[Exercise details]
Restate word for word the lines that begin the listing and end with the line holding "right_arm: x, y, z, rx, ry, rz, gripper".

[Recorded data]
>>>>>

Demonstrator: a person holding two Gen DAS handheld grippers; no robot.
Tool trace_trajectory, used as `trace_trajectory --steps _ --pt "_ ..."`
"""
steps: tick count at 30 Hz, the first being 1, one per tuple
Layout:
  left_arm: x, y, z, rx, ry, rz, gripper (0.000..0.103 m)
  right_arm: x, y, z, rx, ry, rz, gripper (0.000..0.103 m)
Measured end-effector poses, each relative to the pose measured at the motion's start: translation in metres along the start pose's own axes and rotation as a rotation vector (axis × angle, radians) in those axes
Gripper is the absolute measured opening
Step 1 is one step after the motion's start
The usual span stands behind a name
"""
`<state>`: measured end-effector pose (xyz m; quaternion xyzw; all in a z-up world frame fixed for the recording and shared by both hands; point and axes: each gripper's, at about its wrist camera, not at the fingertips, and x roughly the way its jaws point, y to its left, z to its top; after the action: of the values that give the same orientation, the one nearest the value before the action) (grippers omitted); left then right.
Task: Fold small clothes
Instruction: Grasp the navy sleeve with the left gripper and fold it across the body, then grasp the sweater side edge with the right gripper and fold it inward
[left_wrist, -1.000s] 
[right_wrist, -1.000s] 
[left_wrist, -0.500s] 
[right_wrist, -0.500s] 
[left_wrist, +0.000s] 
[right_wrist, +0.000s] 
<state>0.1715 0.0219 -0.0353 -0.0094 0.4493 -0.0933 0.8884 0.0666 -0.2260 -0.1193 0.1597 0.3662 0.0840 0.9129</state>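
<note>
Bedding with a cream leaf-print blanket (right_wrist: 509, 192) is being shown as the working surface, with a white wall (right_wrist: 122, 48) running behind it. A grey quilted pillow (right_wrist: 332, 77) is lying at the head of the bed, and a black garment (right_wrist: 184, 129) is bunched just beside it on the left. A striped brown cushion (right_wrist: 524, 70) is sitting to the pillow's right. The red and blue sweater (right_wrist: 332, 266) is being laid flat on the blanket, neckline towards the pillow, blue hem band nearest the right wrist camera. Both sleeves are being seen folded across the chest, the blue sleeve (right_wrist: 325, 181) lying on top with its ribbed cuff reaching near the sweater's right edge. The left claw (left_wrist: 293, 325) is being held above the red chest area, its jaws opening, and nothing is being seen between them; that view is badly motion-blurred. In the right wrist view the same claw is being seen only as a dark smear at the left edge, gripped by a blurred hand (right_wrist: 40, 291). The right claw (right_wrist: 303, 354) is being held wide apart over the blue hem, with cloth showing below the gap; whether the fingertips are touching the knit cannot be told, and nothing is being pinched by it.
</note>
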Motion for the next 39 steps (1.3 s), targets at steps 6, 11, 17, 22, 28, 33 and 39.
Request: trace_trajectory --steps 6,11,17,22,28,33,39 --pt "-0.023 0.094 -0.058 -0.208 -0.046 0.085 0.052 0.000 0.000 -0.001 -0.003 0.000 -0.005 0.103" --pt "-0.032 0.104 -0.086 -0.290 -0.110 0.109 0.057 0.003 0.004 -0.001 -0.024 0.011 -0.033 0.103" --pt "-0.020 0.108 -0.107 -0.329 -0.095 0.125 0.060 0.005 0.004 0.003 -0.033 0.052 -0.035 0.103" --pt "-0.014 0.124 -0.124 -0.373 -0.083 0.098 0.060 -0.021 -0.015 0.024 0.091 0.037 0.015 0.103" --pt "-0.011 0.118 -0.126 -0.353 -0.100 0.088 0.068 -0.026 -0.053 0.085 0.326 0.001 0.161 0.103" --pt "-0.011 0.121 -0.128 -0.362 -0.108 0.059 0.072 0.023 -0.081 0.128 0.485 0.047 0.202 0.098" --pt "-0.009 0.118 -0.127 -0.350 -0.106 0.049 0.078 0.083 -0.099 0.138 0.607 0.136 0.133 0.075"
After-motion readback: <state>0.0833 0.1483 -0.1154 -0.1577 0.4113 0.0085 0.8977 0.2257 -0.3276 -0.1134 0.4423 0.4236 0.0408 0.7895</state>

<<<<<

[Exercise solution]
Demonstrator: a person holding two Gen DAS handheld grippers; no robot.
Tool trace_trajectory, used as `trace_trajectory --steps _ --pt "_ ..."`
"""
steps: tick count at 30 Hz, the first being 1, one per tuple
Layout:
  left_arm: x, y, z, rx, ry, rz, gripper (0.000..0.103 m)
  right_arm: x, y, z, rx, ry, rz, gripper (0.000..0.103 m)

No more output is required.